> _Supplied information_:
########

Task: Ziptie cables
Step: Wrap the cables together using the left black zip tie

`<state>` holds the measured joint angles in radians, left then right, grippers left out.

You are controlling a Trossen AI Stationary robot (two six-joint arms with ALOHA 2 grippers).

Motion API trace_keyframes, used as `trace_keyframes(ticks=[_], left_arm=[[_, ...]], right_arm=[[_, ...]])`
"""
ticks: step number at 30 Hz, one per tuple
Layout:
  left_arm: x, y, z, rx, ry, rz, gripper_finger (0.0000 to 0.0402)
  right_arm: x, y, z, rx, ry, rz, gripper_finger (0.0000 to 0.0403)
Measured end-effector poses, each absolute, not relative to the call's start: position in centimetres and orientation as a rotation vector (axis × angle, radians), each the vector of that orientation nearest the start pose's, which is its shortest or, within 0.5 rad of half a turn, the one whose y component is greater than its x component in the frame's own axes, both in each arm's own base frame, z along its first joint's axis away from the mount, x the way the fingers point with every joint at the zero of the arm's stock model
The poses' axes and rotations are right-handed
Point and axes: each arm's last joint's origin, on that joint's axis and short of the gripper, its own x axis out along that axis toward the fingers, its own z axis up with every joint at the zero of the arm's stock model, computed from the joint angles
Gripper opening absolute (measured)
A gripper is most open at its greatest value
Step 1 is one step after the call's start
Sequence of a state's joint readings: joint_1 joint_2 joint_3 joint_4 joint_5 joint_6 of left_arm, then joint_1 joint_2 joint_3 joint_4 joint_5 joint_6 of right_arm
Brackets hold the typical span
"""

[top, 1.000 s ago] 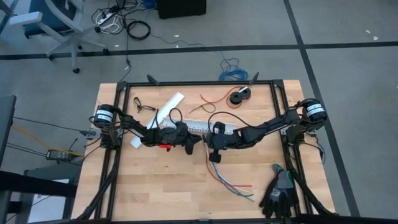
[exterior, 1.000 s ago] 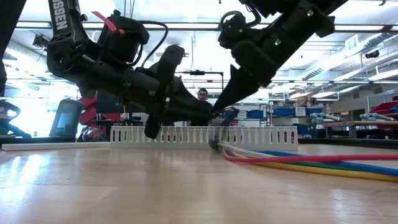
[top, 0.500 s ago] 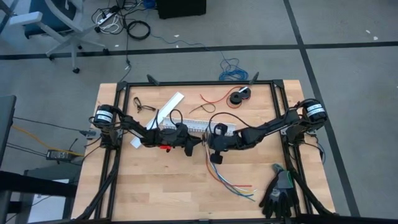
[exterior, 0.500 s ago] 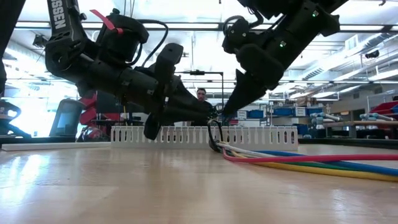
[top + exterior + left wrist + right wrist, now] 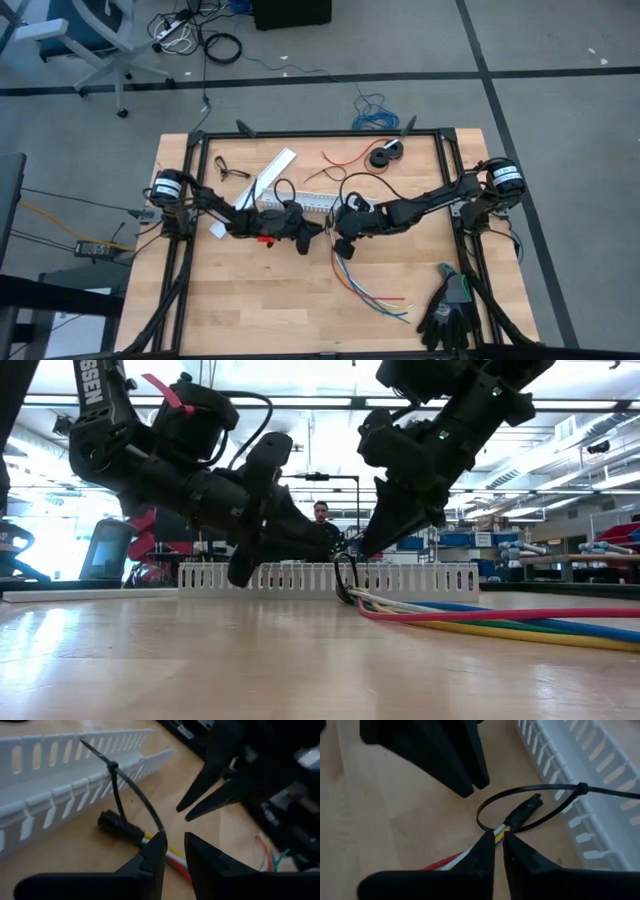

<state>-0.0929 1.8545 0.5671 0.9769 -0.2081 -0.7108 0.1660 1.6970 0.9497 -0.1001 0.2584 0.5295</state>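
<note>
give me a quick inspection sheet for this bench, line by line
surface: wooden table inside a black frame.
job's things: coloured cables lie on the table; a black zip tie is looped around their black-sleeved end.
clutter: white slotted duct, black gloves, black tape roll, thin red wire.
grippers: left gripper holds the zip tie's tail, jaws nearly closed; right gripper sits at the cables just behind the sleeve, jaws nearly closed, grip unclear.
cables: fan out toward the table's front right.
surroundings: office chair and cords on the floor; a person far behind.
</note>
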Motion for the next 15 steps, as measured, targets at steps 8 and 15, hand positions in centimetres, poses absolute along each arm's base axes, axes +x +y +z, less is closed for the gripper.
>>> trace_keyframes(ticks=[8, 15], left_arm=[[30.9, -3.0, 10.6, -0.472, 0.307, 0.193, 0.0061], [30.8, -3.1, 10.1, -0.197, 0.398, 0.137, 0.0058]], right_arm=[[33.1, 5.1, 16.9, 0.282, 0.811, -0.294, 0.009], [32.7, 6.0, 16.7, 0.246, 0.848, -0.275, 0.01]])
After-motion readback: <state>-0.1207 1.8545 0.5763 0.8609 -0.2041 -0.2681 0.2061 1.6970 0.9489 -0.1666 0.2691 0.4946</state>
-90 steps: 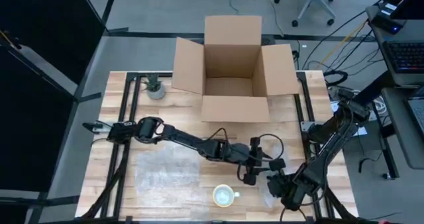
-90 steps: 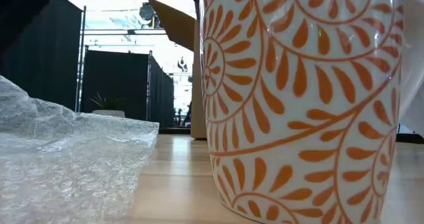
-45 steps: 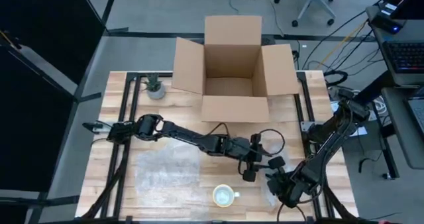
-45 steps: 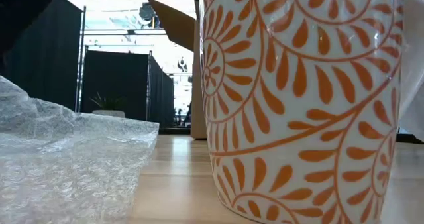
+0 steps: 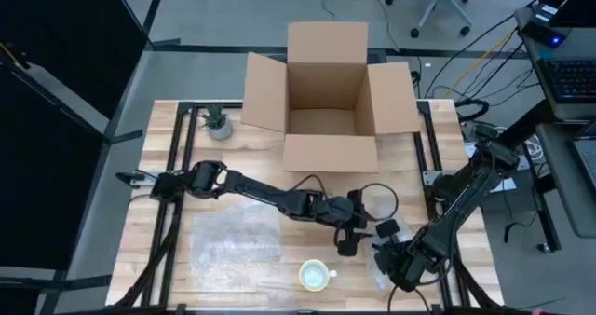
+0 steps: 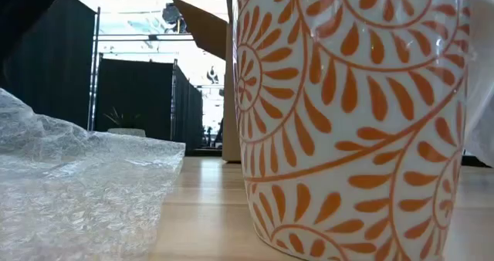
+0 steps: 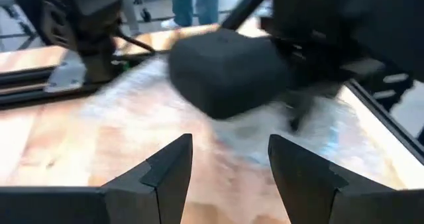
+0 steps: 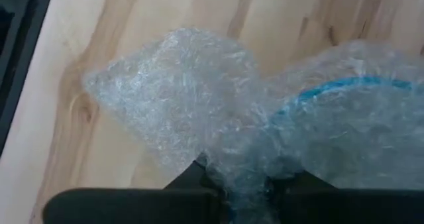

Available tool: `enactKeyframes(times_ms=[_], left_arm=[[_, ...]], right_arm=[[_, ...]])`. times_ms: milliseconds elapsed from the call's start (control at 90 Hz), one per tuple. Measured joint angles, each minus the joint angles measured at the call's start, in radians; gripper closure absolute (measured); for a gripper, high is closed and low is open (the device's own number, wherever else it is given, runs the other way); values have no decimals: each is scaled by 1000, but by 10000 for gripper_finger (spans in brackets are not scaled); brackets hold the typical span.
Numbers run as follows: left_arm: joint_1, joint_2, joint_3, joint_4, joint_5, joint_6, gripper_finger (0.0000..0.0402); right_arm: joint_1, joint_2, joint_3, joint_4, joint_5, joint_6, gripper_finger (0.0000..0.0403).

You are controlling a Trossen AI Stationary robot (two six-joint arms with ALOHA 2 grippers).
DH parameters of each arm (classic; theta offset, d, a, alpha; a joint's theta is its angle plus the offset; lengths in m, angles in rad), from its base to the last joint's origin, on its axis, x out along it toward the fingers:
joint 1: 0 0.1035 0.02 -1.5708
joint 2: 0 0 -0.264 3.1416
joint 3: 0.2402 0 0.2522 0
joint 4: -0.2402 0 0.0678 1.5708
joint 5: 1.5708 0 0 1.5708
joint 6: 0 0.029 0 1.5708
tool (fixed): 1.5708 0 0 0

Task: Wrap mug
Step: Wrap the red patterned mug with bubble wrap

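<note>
A white mug (image 5: 315,276) with orange swirls stands upright near the table's front edge and fills the low view as mug (image 6: 351,122). A flat bubble wrap sheet (image 5: 233,240) lies to its left, also seen as the sheet (image 6: 77,184). My left gripper (image 5: 347,243) hovers open just right of and beyond the mug, and in its own wrist view the gripper (image 7: 228,141) has nothing between its fingers. My right gripper (image 5: 384,259) is shut on a second, crumpled piece of bubble wrap (image 8: 265,118) with something blue-rimmed (image 8: 344,88) inside. My right gripper pinches a bunched fold of the crumpled bubble wrap (image 8: 242,177) between its two fingers, coming from above. The rest of the wrap spreads out past the fingers and lies on the wooden table top, slack.
An open cardboard box (image 5: 326,91) stands at the table's far middle. A small potted plant (image 5: 217,122) sits far left. Black frame rails (image 5: 172,194) run along both sides of the table. The two grippers are close together at the near right.
My left gripper has drawn back a little toward the table's left, staying open. The mug and the flat sheet have kept still.
</note>
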Motion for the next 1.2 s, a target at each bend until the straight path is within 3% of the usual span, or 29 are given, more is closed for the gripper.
enactKeyframes(times_ms=[133, 378, 733, 933, 1200], left_arm=[[1, 11, -2, -2, -2, -10, 215], [-36, 73, 0, 151, 3, 10, 215], [-18, 86, 2, 115, -40, 37, 215], [-10, 87, 2, 105, -59, 40, 215], [-10, 88, 2, 104, -59, 43, 215]], right_arm=[[0, 0, 0, 0, 1, 0, 379], [0, -1, 0, 1, -3, -18, 379], [-45, 3, -1, 15, 7, 39, 374], [-67, -1, 1, 8, 12, 122, 337], [-72, -7, 2, 5, 3, 196, 256]])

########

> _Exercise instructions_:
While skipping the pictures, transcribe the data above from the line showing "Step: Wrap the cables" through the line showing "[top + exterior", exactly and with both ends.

> _Solution for this task_:
Step: Wrap the cables together using the left black zip tie

`<state>` holds the measured joint angles in radians, left then right, grippers left out.

You are controlling a Trossen AI Stationary robot (two six-joint arms with ALOHA 2 grippers).

Motion API trace_keyframes, used as `trace_keyframes(ticks=[_], left_arm=[[_, ...]], right_arm=[[_, ...]])`
"""
ticks: step number at 30 Hz, one per tuple
Layout:
  left_arm: x, y, z, rx, ry, rz, gripper_finger (0.0000 to 0.0402)
  right_arm: x, y, z, rx, ry, rz, gripper_finger (0.0000 to 0.0403)
Measured end-effector poses, each absolute, not relative to the call's start: position in centimetres and orientation as a rotation vector (axis × angle, radians), each the vector of that orientation nearest the start pose's, which is its shortest or, within 0.5 rad of half a turn, the one whose y component is greater than its x component in the frame's own axes, both in each arm's own base frame, z along its first joint's axis away from the mount, x the way the fingers point with every joint at the zero of the arm's stock model
The poses' axes and rotations are right-handed
Point and axes: each arm's last joint's origin, on that joint's axis and short of the gripper, its own x axis out along that axis toward the fingers, its own z axis up with every joint at the zero of the arm's stock model, computed from the joint angles
Gripper opening absolute (measured)
A gripper is most open at its greatest value
Step 1 is one step after the call's start
Sequence of a state's joint readings: joint_1 joint_2 joint_3 joint_4 joint_5 joint_6 of left_arm, then joint_1 joint_2 joint_3 joint_4 joint_5 joint_6 of right_arm
Brackets hold the typical span
"""

[top, 1.000 s ago] 
[exterior, 1.000 s ago] 
[top, 0.500 s ago] 
[exterior, 0.500 s ago] 
[top + exterior + left wrist + right wrist, now] 

That brings the answer to completion.